According to another aspect of the present invention, there is disclosed a motion recognition apparatus comprising:
the acquisition module is used for acquiring bone data of an object to be identified in the video during motion;
the generating module is used for generating a bone sequence of the object to be identified according to the bone data;
the characteristic image module is used for generating a bone characteristic image corresponding to the bone sequence, and the bone characteristic image comprises a plurality of bone points;
and the determining module is used for inputting the bone characteristic image into a preset convolutional neural network model for classification to obtain an action category corresponding to the bone characteristic image.
Further, the feature image module includes:
the first sequencing submodule is used for arranging three-dimensional point coordinates of a skeleton sequence in each frame of image in a video into three-channel data according to a preset sequence;
the second sequencing submodule is used for arranging the three-channel data into a three-channel matrix according to a time sequence;
and the normalization submodule is used for performing normalization processing on the three-channel matrix to obtain a bone characteristic image.

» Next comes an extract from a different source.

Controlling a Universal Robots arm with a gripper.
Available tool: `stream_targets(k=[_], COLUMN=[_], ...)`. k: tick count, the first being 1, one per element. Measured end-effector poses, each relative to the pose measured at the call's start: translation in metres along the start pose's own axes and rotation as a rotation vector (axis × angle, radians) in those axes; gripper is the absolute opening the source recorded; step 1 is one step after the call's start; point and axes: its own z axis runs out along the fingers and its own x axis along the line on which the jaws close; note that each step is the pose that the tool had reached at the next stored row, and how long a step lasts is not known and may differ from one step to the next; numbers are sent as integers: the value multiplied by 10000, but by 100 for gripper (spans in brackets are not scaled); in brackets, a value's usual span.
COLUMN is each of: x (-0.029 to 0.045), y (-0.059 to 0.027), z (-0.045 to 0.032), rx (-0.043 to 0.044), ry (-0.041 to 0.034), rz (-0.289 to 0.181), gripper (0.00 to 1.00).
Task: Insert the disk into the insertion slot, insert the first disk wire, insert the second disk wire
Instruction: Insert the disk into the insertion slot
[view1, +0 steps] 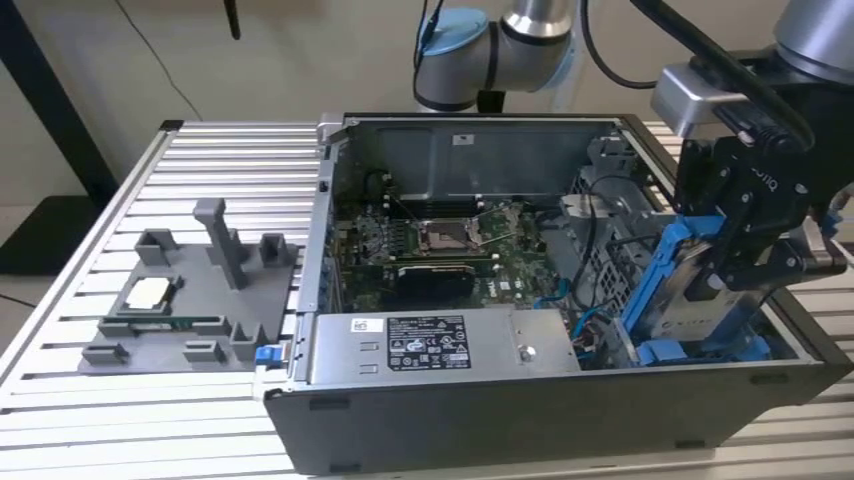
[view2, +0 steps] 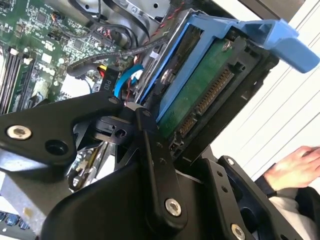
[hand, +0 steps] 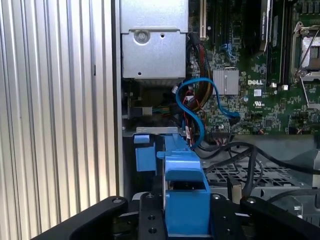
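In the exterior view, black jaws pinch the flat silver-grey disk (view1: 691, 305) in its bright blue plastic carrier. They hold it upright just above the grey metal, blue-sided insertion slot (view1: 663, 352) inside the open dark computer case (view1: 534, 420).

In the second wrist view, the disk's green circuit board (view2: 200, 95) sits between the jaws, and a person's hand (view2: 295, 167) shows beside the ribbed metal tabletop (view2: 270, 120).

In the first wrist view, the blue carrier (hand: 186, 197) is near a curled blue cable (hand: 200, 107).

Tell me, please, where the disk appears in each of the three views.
Exterior view: the disk stands on edge in the gripper, at the computer case's end on the exterior view's right.
Second wrist view: its green circuit board faces the camera, framed by the blue carrier.
First wrist view: the blue carrier shows edge-on, clamped in the gripper.
Shared landmark: the motherboard.
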Motion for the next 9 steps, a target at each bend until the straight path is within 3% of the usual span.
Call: stream_targets(k=[1,2,9], x=[0,0,-3], y=[1,1,1], z=[-1,-5,-137], rx=[1,1,1], ry=[-3,-2,-3], rz=[-1,-2,-2], gripper=[34,40,40])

Further, the normalization sub-module is configured to,
the normalization is shown as follows:
Figure BDA0001923354900000031
wherein the content of the first and second substances,
Figure BDA0001923354900000032
at position coordinate (i, j) on the c-th channel of the bone feature imageA pixel value;
Figure BDA0001923354900000041
and
Figure BDA0001923354900000042
respectively the minimum value and the maximum value of the pixel on the c channel of the bone feature image; round (.) is a rounding function.

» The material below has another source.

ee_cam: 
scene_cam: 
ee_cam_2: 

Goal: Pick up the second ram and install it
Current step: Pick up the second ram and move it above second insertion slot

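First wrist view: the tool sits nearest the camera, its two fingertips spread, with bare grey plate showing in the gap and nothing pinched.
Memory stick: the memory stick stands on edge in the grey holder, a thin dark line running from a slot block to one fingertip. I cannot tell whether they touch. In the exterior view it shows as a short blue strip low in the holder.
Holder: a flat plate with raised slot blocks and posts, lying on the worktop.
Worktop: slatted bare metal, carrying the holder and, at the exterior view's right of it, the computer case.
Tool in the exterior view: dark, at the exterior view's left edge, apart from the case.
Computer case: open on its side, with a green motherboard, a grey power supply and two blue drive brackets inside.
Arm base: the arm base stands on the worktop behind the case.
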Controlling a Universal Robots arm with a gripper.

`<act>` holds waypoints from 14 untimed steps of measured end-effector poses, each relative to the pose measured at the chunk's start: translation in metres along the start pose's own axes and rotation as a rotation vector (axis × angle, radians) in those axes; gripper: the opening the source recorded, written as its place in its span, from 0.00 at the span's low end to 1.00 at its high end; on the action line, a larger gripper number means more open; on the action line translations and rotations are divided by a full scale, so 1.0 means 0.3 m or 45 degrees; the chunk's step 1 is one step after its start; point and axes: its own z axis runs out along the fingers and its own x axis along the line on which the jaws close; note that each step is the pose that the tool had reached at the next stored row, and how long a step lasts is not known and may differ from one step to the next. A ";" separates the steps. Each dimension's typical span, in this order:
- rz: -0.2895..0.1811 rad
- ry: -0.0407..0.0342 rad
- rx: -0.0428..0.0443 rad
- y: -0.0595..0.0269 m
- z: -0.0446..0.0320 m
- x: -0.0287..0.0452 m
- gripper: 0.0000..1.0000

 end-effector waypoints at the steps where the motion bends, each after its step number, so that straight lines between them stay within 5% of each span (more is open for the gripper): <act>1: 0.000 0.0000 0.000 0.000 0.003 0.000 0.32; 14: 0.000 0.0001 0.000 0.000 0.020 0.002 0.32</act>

Further, the determining module comprises:
the extraction submodule is used for extracting the characteristics of the bone characteristic image by utilizing a preset convolutional neural network model;
a conversion submodule for converting the features into feature vectors using a full connection layer;
and the determining submodule is used for determining the type of the bone feature image according to the feature vector, wherein the type is the action category of the object to be identified.

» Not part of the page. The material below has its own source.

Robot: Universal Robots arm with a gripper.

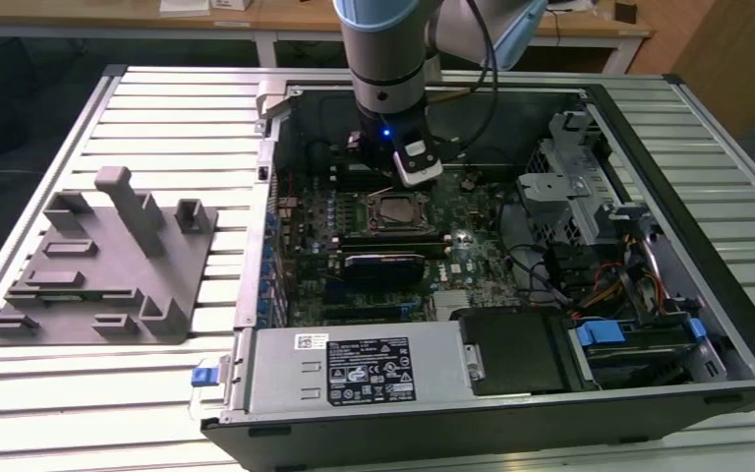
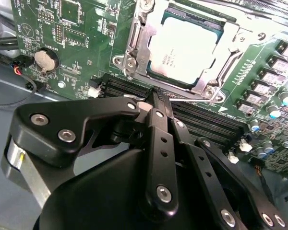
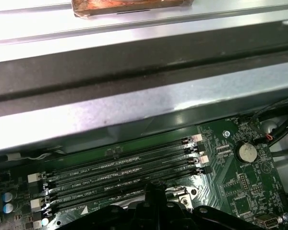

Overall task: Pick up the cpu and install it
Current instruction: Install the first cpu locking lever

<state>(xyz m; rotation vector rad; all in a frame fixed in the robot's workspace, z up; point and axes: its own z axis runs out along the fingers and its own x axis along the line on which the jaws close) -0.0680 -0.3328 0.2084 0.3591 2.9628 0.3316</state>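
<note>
Fingertips meet closed w/ nothing between them, seen in the second wrist view; gripper [image 2: 156, 98] hangs just above the black memory slots [image 2: 201, 125], beside the socket. The cpu [image 2: 182, 50] sits in the socket frame [image 2: 134, 48] on the motherboard [image 2: 77, 43], silver top showing, its print too small to read. Arm links hide the lower board in both wrist views. In the exterior view the gripper [image 1: 411, 177] is inside the open pc case [image 1: 692, 197], cpu [image 1: 391, 209] just below it. White-labelled metal box [image 1: 351, 369] lies along the near edge; grey fixture [image 1: 102, 265] well apart at the exterior view's left. Coin cell [image 3: 246, 152] near the slots.
</note>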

Compared with the closest prior art, the technical scheme has the beneficial effects that:
the technical scheme provided by the invention is that the bone data of an object to be identified in a video during motion is obtained, then the bone data is converted into a bone sequence of the object to be identified, the bone sequence is converted into a bone characteristic image, all bone points in the bone characteristic image are sequenced by using a preset replacement network, and finally the sequenced bone characteristic image is classified by using a convolutional neural network to obtain the action characteristic corresponding to the bone characteristic image. The invention converts the problem of motion recognition into the problem of bone sequence image classification, converts the bone sequence into the bone characteristic image, and then classifies the bone characteristic image, so that the recognition is more accurate and the efficiency is higher.
Drawings
FIG. 1 is a flow chart of the method of the present invention.
Detailed Description
In order to make the objects, technical solutions and advantages of the embodiments of the present invention clearer, the technical solutions in the embodiments of the present invention will be clearly and completely described below with reference to the drawings in the embodiments of the present invention, and it is obvious that the described embodiments are some, but not all, embodiments of the present invention. All other embodiments, which can be obtained by a person skilled in the art without any inventive step based on the embodiments of the present invention, are within the scope of the present invention.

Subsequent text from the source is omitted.